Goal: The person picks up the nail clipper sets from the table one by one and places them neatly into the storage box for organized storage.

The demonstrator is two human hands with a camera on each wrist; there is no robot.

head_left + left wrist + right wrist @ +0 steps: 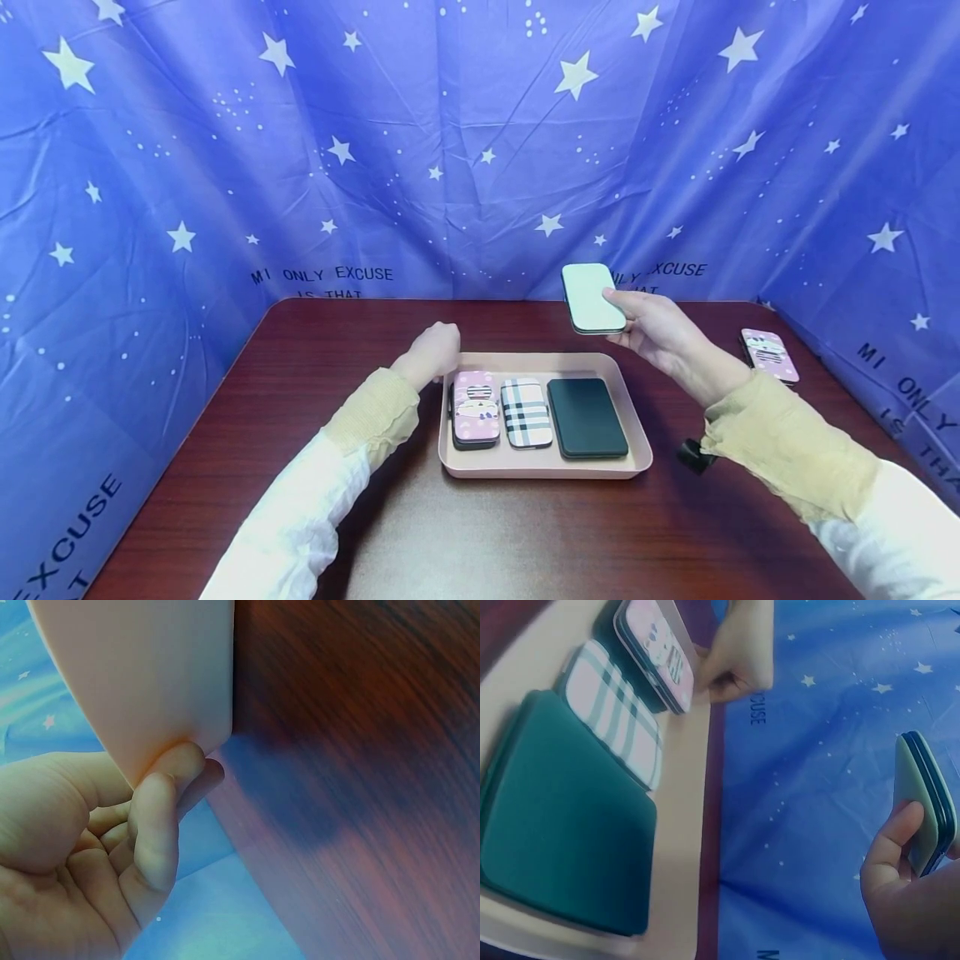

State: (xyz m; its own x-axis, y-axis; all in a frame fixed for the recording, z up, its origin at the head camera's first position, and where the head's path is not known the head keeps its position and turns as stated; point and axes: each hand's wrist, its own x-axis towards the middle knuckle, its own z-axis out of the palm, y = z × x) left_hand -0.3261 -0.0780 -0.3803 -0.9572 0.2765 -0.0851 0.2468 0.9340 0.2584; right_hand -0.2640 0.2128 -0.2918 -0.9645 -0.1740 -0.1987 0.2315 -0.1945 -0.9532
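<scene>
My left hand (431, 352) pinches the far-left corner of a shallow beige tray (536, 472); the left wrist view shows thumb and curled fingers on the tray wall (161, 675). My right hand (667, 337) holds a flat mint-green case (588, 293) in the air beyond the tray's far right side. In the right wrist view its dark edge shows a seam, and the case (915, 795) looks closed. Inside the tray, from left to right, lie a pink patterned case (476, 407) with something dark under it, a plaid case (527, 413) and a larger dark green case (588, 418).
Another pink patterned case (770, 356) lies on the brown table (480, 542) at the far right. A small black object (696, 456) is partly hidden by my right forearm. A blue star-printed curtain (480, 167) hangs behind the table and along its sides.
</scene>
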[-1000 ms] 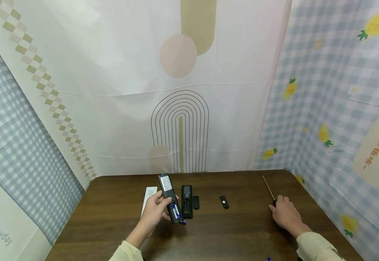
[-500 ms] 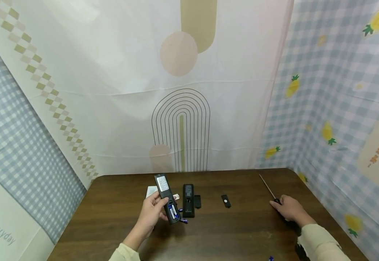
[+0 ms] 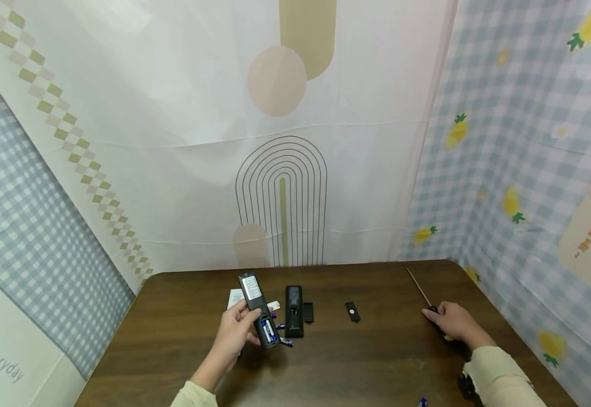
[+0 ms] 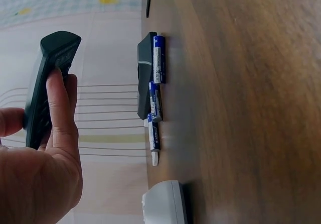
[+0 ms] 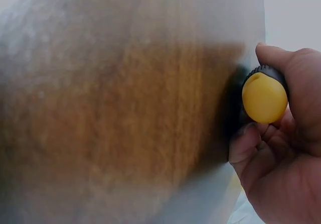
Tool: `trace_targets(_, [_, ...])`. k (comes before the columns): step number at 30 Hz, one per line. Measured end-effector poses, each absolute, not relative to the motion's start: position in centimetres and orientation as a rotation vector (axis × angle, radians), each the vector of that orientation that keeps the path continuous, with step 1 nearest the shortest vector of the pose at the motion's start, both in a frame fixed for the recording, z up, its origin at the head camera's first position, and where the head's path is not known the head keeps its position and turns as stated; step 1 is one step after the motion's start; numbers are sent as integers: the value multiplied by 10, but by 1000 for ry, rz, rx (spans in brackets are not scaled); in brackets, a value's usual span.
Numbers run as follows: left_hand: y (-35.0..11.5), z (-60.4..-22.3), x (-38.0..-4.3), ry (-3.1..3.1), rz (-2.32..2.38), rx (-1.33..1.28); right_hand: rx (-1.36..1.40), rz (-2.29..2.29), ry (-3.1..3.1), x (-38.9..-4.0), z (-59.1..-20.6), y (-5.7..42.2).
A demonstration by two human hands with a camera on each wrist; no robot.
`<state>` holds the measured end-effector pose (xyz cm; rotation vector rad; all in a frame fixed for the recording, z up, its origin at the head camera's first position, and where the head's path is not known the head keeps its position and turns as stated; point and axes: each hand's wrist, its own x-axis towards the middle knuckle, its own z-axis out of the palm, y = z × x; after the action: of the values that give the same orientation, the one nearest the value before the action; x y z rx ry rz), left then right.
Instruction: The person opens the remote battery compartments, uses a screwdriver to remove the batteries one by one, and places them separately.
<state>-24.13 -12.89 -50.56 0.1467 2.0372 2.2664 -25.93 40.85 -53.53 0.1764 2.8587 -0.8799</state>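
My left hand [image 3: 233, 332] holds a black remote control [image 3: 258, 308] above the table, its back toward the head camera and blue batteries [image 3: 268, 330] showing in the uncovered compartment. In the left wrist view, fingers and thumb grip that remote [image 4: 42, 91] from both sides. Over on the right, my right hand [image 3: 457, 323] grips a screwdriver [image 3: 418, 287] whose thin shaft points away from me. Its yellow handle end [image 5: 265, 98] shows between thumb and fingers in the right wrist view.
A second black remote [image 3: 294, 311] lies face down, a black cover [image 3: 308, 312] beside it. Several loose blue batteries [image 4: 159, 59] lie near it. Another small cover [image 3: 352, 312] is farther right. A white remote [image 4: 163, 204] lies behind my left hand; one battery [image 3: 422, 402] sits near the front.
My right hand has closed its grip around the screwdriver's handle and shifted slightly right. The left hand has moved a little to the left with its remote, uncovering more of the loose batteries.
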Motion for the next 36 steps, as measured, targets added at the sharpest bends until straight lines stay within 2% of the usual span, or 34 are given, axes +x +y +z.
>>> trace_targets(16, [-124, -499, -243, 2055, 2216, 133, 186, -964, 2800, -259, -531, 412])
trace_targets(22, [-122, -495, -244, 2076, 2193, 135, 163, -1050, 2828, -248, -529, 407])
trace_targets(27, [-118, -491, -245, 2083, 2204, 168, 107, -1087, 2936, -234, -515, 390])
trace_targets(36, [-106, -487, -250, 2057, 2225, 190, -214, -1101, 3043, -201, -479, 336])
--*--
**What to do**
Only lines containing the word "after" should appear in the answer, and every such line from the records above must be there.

**Result of the task**
Tool: `trace_targets(_, [_, ...])`. k (comes before the columns): step number at 30 Hz, one per line. Measured end-effector poses, each absolute, not relative to the motion's start: position in centimetres and orientation as a rotation vector (axis × angle, radians), each the vector of that orientation that keeps the path continuous, with step 1 nearest the shortest vector of the pose at the motion's start, both in a frame fixed for the recording, z up, its origin at the head camera's first position, and where the head's path is not known the head keeps its position and turns as stated; step 1 is one step after the motion's start; numbers are sent as integers: the value multiplied by 10, but by 1000 for ry, rz, rx (spans in brackets are not scaled); in brackets, a value's usual span.
`<state>` holds the measured end-effector pose (xyz cm; rotation vector rad; all in a frame fixed for the recording, z up, its origin at the head camera's first position, and where the head's path is not known the head keeps its position and turns as stated; point and axes: each hand's wrist, its own x-axis towards the middle knuckle, its own z-axis out of the palm, y = z × x; after the action: of the values that give the same orientation, the one nearest the value before the action; x y z rx ry rz), left then right.

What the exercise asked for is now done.